== Data provided ==
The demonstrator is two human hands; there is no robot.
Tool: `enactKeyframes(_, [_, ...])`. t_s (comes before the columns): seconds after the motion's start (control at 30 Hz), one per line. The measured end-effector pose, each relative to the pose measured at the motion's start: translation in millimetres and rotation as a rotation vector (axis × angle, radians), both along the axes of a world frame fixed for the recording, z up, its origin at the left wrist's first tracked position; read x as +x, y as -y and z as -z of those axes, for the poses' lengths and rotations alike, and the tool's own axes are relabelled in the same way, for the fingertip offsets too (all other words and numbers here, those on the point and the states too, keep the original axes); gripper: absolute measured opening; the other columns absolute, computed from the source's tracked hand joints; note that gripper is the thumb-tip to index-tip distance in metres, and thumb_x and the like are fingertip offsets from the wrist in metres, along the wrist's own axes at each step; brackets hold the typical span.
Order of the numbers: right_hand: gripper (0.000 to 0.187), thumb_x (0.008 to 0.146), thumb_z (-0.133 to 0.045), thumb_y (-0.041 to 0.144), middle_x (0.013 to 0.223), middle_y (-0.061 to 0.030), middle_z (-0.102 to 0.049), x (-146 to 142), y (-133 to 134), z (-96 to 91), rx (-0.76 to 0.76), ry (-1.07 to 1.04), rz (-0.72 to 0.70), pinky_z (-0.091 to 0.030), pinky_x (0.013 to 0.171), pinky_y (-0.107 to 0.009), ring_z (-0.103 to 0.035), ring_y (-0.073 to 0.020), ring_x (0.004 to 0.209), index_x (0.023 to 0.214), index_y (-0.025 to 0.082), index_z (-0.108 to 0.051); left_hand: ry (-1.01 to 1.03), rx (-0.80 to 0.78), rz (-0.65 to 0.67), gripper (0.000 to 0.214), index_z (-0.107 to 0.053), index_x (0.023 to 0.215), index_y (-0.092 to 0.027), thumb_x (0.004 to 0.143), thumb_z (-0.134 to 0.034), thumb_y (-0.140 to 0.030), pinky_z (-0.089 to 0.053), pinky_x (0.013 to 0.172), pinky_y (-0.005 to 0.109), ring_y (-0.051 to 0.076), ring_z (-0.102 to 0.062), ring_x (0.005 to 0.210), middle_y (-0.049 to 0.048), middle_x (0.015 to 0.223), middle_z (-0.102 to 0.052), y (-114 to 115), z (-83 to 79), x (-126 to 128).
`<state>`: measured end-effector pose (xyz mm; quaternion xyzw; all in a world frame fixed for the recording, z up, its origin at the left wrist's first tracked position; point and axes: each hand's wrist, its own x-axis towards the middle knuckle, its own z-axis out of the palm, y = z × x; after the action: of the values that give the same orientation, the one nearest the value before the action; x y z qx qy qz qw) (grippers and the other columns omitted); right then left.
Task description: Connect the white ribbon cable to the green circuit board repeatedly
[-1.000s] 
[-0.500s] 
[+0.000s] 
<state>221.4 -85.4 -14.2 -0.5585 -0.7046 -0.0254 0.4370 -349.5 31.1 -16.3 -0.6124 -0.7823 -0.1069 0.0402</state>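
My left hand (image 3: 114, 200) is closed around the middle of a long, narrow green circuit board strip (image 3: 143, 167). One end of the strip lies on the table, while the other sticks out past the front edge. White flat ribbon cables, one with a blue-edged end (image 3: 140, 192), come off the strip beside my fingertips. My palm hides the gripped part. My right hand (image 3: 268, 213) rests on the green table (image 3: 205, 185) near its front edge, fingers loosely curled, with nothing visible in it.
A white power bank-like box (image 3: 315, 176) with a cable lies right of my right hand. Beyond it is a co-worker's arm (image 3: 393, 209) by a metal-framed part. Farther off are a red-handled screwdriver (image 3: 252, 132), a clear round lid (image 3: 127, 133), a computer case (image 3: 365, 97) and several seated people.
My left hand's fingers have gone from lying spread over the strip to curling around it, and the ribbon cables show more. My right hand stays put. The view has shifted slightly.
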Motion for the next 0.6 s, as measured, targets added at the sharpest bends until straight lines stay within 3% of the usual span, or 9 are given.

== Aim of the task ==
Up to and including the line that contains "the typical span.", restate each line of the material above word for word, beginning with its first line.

== Answer to this task ==
The demonstrator is two human hands; there is no robot.
Tool: `enactKeyframes(_, [_, ...])`. t_s (comes before the columns): seconds after the motion's start (control at 30 Hz), one per line. The measured end-effector pose, each relative to the pose measured at the motion's start: translation in millimetres and rotation as a rotation vector (axis × angle, radians), both along the axes of a world frame fixed for the recording, z up, its origin at the left wrist's first tracked position; read x as +x, y as -y and z as -z of those axes, for the poses' lengths and rotations alike, and the tool's own axes are relabelled in the same way, for the fingertip offsets too (all other words and numbers here, those on the point and the states too, keep the original axes); gripper: absolute measured opening; the other columns absolute, computed from the source's tracked hand joints; note that gripper is the thumb-tip to index-tip distance in metres, and thumb_x and the like are fingertip offsets from the wrist in metres, along the wrist's own axes at each step; brackets hold the typical span.

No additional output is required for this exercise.